街の人々との対話は専ら退魔士の人達に任せており、緋雪達は瓦礫の撤去と共に報告をする事で各街に派遣する流れになっている。
「じゃ、改めて次行こうか」
「次はさっきより規模が大きいみたいだよ」
伝心で連絡を送り、緋雪達は改めて次の場所へ向かう。
地道だが途方もない作業量にも決して辟易せず、ただ平和に向かって奔走していた。
―――そして、数年後……
「えっ?お兄ちゃんがもう転生しているの?」
復興から年月が経ち、地球やミッドチルダなど、大体の次元世界は落ち着いていた。
まだ辺境の地域や次元世界は傷痕が残っているが、それでもかなり復興しただろう。
そんな中、緋雪は優奈から優輝が既に転生し終わっていると話を聞いた。
「ええ。元々一人だったから何となくわかるのよ。多分、ミエラとルフィナも存在を感知ぐらいはしているんじゃないかしら?」
「でも、どこに……?」
「そこまでは分からないわね……」
転生したとはいえ、場所までは分からない。
飽くまで転生した事を感知出来たというだけだ。
「それに、記憶もあるか定かではないわ」
「そうなの?」
「前回がそうだったもの。
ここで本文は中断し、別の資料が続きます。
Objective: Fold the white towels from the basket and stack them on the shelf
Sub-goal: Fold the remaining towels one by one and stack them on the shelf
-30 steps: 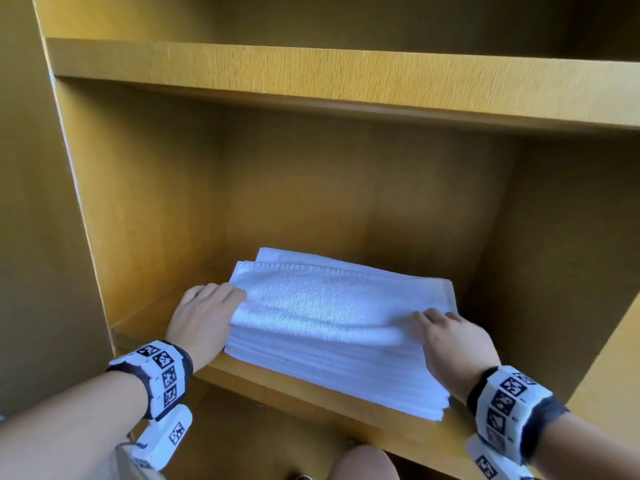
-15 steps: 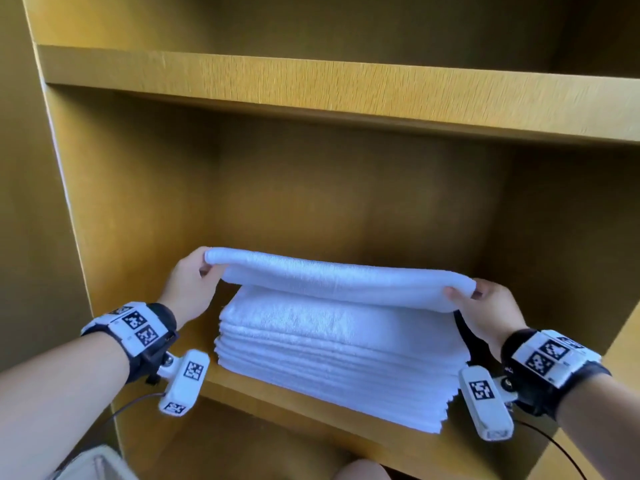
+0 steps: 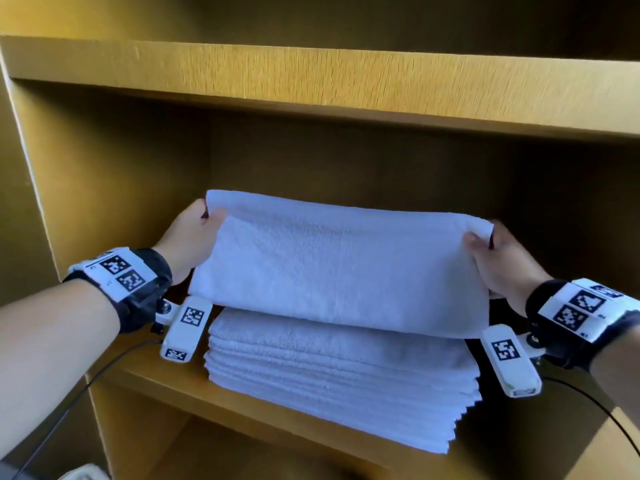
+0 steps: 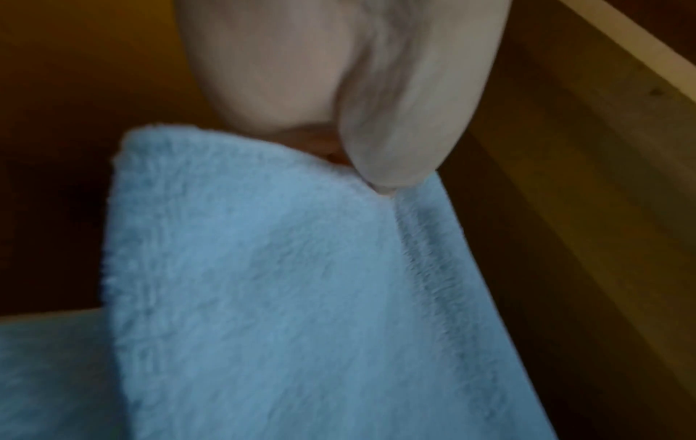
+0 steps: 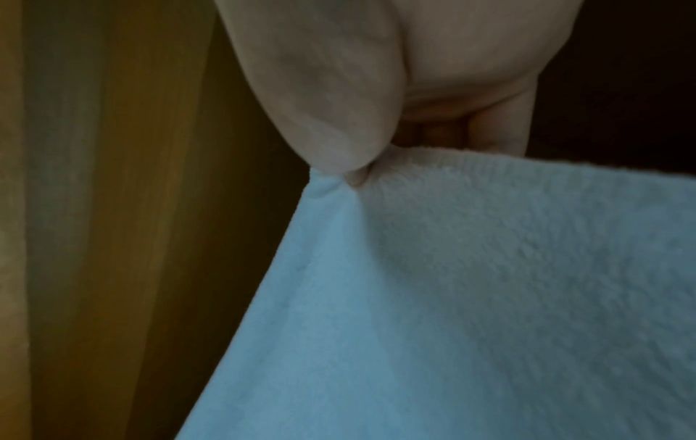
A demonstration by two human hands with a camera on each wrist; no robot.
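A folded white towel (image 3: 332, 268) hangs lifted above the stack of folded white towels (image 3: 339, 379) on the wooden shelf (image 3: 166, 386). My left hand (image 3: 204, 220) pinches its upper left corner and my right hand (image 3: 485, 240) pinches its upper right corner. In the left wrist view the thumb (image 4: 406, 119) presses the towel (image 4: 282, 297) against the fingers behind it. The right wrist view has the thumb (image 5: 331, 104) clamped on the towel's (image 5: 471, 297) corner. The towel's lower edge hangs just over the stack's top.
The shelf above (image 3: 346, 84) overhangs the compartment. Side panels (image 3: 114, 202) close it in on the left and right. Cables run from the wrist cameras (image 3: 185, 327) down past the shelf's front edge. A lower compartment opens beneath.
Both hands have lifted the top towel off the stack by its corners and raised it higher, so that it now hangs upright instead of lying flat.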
今回も多分、ね」
「そっかぁ……」
かつての大戦で転生した際、ユウキは神としての記憶を完全に失っていた。
志導優輝として生まれてからようやく自覚出来た程に記憶は奥底に封じられる。
否、輪廻の環に入るために実際に記憶が抹消されているのだ。
神界の神としての“領域”があるからこそ、記憶を思い出せたに過ぎない。
「記憶はともかく、転生したのだとしたらどこにいるのかしらね……」
「さぁね。この世界と一言に言っても、まず次元世界が多いもの」
「さすがに別の平行世界に転生した訳じゃないよね?」
「それはないわ。他の世界から独立したこの世界から離れるには、当時の優輝にはあまりにもリスクが高いもの」
当時の優輝は明るく振る舞っていたものの、かなりギリギリだった。
転生すると言ってもそう単純なものではなく、転生前に完全消滅の危険もあった。
それなのに別の平行世界に流れるなど、そんな“可能性”を選ぶはずがない。
「それじゃあ、間違いなくこの世界のどこかに?」
「そうなるわ」
「……いつかは、探し出したいね」
ぽつりと呟く緋雪に、椿と葵も無言で同意する。
既に消滅してから数年が経っているのだ。
どこかにいるとわかっているのなら、探したいのも当然の心理だろう。